Association With Known Terrorists.–Any alien who at any time after admission associates with an individual who the alien knows, or has reasonable ground to believe, is designated as a terrorist in the Department of State publication entitled ‘Patterns of Global Terrorism’ is deportable. For purposes of the preceding sentence, an alien shall be considered to have associated with such an individual if the alien engaged in a pattern of conduct that, with respect to both the frequency and the nature of the conduct, gives rise to a reasonable suspicion that the alien knowingly aided and abetted such an individual to engage in terrorist activity (as defined in section 212(a)(3)(B)(iii)).

3“The bill … could be viewed as creating a deportation ground based on pure association. This would raise serious First Amendment concerns in light of the Supreme Court’s long-standing First Amendment decisions governing deportation based on aliens’ associational activities with foreign subversive groups.” Hearings on H.R. 1745, H.R. 238 and H.R. 945 Before the Subcomm. on Immigration and Claims of the House Comm. on the Judiciary, 106th Cong., 1st Sess. (1999) (written statement of Bo Cooper, Acting General Counsel of the Immigration and Naturalization Service, at pp. 4-5).

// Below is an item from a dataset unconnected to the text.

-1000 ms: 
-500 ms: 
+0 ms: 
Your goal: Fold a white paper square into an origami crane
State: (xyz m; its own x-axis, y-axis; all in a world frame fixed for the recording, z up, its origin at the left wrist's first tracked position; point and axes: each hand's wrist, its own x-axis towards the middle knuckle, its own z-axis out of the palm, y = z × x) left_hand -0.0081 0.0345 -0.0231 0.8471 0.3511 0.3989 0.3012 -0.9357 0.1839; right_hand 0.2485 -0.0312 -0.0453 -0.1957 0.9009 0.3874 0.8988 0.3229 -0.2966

4 See, e.g. exchange between immigration attorney Michael Wildes who supported H.R. 1745, and Rep. Howard Berman (D-CA) in an unofficial transcript of the hearing provided by Congressional Quarterly:

Berman: But then, why do we talk about association? Why don’t we talk about the conduct of aiding and abetting an individual to engage in terrorist activity?
Wildes: Because, I think we’re trying to go after the friends of the terrorists here, not just the terrorists themselves. The association…
Berman: Do you — are you telling us that you think it would, you could justify a deportation based — that X was a friend of a terrorist?
Wildes: No. No, that’s not what I’m saying.

5 The assets of an organization designated a foreign terrorist organization under Section 219 are frozen, and it is a crime to provide “material support” to any such designated organization. The protections would remain in effect for purposes of the freezing of assets and the bar to material support.

6 The Andrews bill would add “aiding or abetting” as a grounds for inadmissibility, but would not make aiding or abetting a separate grounds for deportation. However, under INA Section 237(a)(1)(A), an alien who was inadmissible at the time of entry is deportable. Thus, if the Andrews bill became law, the aiding or abetting provisions might well render some aliens deportable as well as inadmissible.